What to work on
Pull out from the material below all lines with "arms".

Information provided
++++++++++
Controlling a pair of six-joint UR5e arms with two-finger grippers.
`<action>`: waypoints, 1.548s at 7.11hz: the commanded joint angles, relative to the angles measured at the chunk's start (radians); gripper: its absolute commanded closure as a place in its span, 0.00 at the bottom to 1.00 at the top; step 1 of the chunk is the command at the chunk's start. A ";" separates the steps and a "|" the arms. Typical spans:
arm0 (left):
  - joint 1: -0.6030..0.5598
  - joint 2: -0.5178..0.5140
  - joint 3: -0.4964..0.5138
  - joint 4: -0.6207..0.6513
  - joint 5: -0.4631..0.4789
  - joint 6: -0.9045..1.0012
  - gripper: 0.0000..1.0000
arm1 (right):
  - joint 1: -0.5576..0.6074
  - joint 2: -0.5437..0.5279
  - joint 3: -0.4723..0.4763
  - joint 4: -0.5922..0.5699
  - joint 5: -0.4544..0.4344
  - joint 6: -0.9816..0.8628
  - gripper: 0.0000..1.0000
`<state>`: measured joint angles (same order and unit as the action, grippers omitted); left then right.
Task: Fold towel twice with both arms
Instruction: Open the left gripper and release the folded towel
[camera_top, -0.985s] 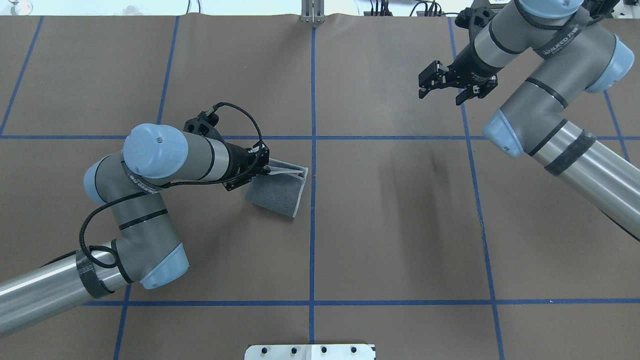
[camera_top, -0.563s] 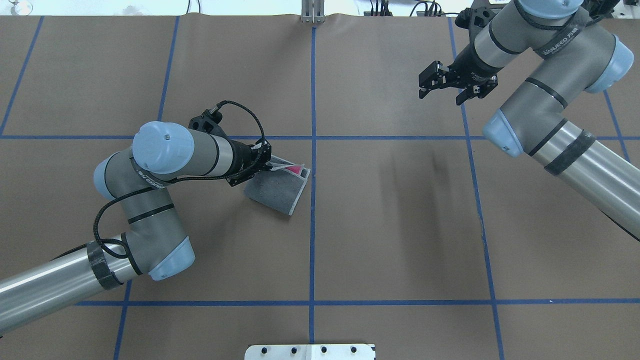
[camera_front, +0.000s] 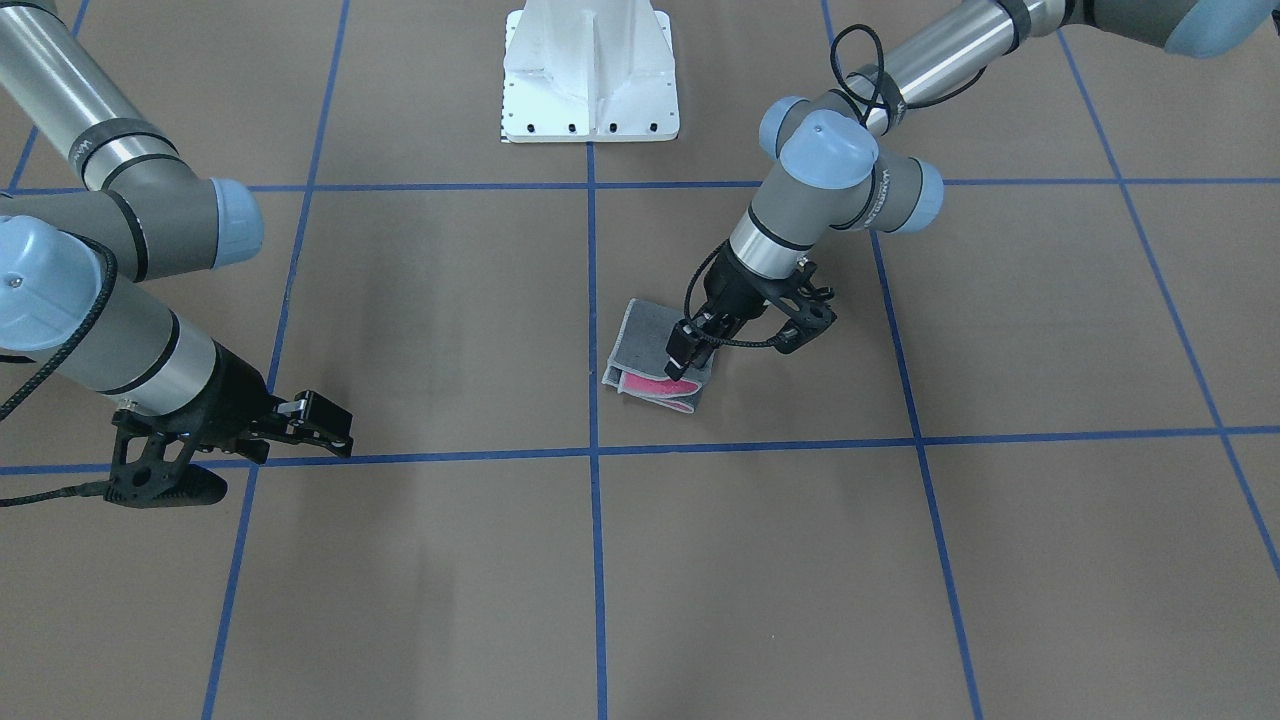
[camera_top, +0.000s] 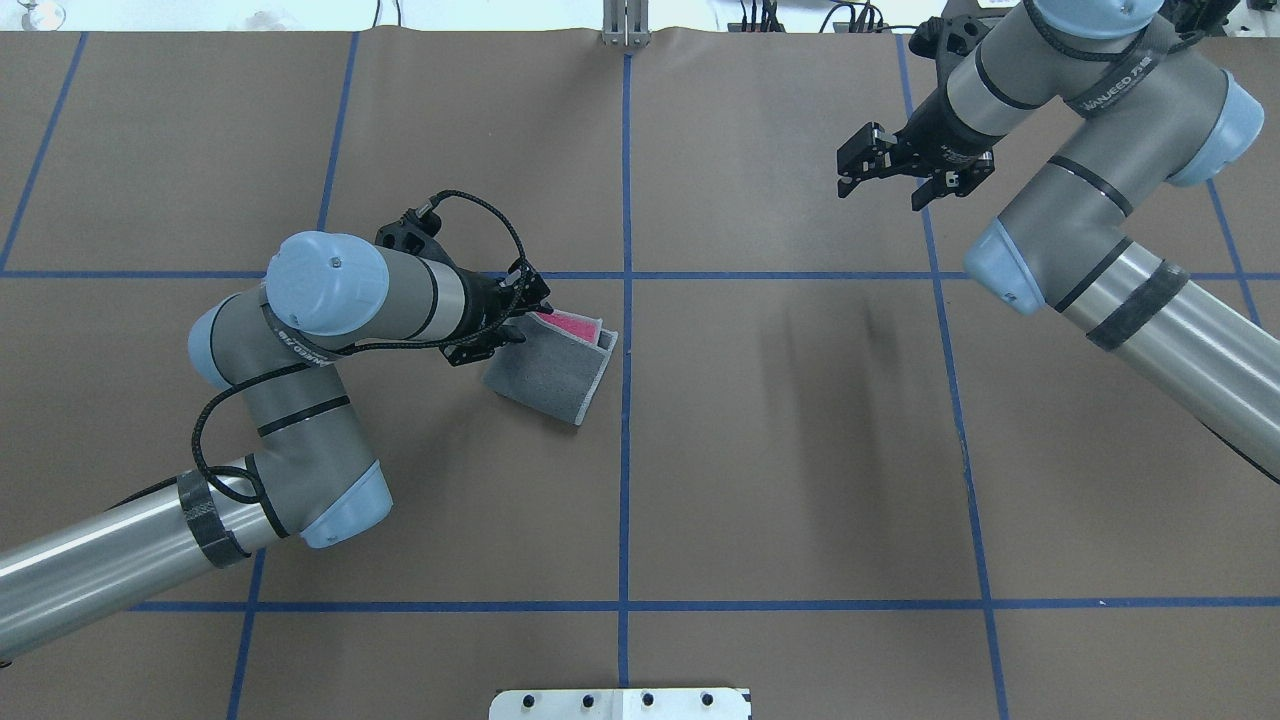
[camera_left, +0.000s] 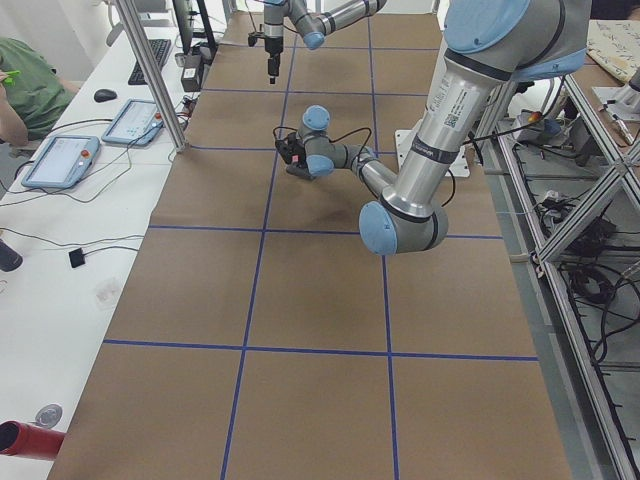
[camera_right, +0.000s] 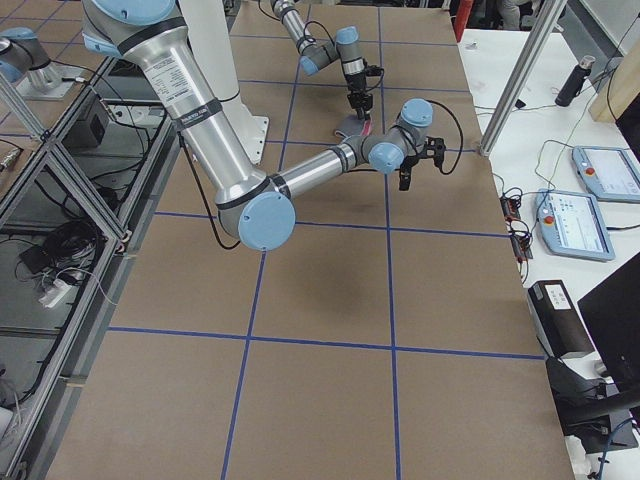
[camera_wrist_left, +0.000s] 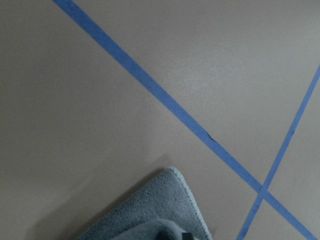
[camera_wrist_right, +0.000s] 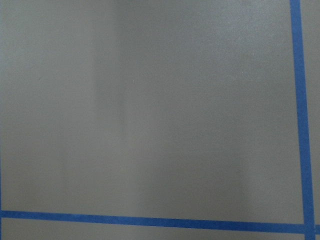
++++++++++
Exercise answer
Controlling a pair of six-joint UR5e arms with two-finger grippers.
`<action>`: waypoints, 1.548s at 7.11hz: the commanded joint angles, relative to the angles measured at the chunk's start (radians); gripper: its absolute commanded closure as a place in its span, 0.00 at the bottom to 1.00 at the top; step 1 of the chunk is the command at the chunk's start. A ";" separates the steps and a "|" the arms. Typical spans:
Task: Fold towel twice with both arms

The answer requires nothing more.